» **Recorded information**:
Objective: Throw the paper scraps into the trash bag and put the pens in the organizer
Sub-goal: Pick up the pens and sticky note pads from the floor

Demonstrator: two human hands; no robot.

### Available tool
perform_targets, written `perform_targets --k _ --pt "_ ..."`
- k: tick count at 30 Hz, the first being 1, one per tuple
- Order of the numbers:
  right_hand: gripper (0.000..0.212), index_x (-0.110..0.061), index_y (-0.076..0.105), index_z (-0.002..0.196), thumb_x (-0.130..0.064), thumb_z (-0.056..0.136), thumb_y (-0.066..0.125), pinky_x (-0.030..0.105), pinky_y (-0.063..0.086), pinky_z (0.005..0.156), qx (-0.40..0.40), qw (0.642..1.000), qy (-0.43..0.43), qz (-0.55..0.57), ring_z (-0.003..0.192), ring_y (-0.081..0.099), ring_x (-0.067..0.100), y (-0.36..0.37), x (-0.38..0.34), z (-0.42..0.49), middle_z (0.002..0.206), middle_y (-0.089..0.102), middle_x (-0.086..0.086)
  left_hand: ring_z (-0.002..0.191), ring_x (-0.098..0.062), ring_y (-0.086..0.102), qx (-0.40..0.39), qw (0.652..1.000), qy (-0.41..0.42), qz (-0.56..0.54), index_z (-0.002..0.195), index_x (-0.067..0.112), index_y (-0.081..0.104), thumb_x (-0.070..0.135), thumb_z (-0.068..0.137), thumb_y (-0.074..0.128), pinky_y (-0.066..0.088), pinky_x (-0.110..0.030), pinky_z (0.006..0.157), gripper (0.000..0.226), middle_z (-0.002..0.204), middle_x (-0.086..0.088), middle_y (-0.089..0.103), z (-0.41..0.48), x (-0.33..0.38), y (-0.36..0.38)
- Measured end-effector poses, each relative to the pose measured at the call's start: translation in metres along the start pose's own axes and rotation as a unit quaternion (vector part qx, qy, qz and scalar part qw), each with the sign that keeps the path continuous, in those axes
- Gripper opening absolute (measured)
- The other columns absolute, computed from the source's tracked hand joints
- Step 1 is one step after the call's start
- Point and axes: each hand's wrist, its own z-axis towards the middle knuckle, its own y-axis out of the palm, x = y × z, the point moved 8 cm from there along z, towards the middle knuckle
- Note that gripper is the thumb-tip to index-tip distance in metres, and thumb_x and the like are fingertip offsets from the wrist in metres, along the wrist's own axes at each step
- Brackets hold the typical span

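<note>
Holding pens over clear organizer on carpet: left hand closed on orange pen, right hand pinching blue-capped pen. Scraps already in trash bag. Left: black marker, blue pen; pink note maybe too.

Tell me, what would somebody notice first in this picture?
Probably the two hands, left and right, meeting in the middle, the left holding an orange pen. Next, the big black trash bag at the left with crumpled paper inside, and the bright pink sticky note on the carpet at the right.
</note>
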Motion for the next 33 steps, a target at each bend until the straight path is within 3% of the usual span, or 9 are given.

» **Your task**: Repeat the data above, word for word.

» **Task answer**:
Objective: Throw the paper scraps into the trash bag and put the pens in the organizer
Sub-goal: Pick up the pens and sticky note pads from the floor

Demonstrator: two human hands; no robot.

### Available tool
perform_targets, written `perform_targets --k _ --pt "_ ..."`
- k: tick count at 30 Hz, the first being 1, one per tuple
- Order of the numbers:
  right_hand: gripper (0.000..0.212), index_x (-0.110..0.061), index_y (-0.076..0.105), index_z (-0.002..0.196), thumb_x (-0.130..0.064), thumb_z (-0.056..0.136), thumb_y (-0.066..0.125), pinky_x (-0.030..0.105), pinky_y (-0.063..0.086), pinky_z (0.005..0.156), qx (-0.40..0.40), qw (0.642..1.000), qy (-0.43..0.43), qz (-0.55..0.57), ring_z (-0.003..0.192), ring_y (-0.081..0.099), ring_x (-0.067..0.100), y (-0.36..0.37), x (-0.38..0.34), z (-0.42..0.49), middle_z (0.002..0.206), middle_y (-0.089..0.102), middle_x (-0.086..0.086)
  left_hand: ring_z (-0.002..0.191), ring_x (-0.098..0.062), ring_y (-0.086..0.102), qx (-0.40..0.39), qw (0.652..1.000), qy (-0.41..0.42), qz (-0.56..0.54), index_z (-0.002..0.195), index_x (-0.067..0.112), index_y (-0.081..0.104), thumb_x (-0.070..0.135), thumb_z (-0.068..0.137), thumb_y (-0.074..0.128), pinky_y (-0.066..0.088), pinky_x (-0.110..0.030), pinky_z (0.006..0.157), gripper (0.000..0.226), middle_z (-0.002..0.204), middle_x (-0.086..0.088), middle_y (-0.089..0.103), z (-0.41..0.48), x (-0.33..0.38), y (-0.36..0.38)
- Measured end-effector poses, each relative to the pose measured at the call's start: translation in metres along the start pose's own axes and rotation as a unit quaternion (vector part qx, qy, qz and scalar part qw), each with the sign that keeps the path continuous, in those axes
- Gripper opening absolute (measured)
- The other columns absolute, computed from the source's tracked hand joints
- Step 1 is one step after the call's start
- Point and axes: each hand's wrist, its own z-axis towards the middle knuckle, its own y-axis out of the palm, x = y × z, the point moved 8 cm from there along z, towards the middle knuckle
- Note that gripper is the thumb-tip to index-tip distance in metres, and thumb_x and the like are fingertip offsets from the wrist in metres, along the wrist's own axes at each step
- Brackets hold the typical span

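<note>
Holding pens over clear organizer on carpet: left hand closed on orange pen, right hand pinching blue-capped pen. Scraps already in trash bag. Left: black marker, blue pen; pink note maybe too.

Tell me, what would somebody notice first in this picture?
Probably the two hands, left and right, meeting in the middle, the left holding an orange pen. Next, the big black trash bag at the left with crumpled paper inside, and the bright pink sticky note on the carpet at the right.
</note>
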Motion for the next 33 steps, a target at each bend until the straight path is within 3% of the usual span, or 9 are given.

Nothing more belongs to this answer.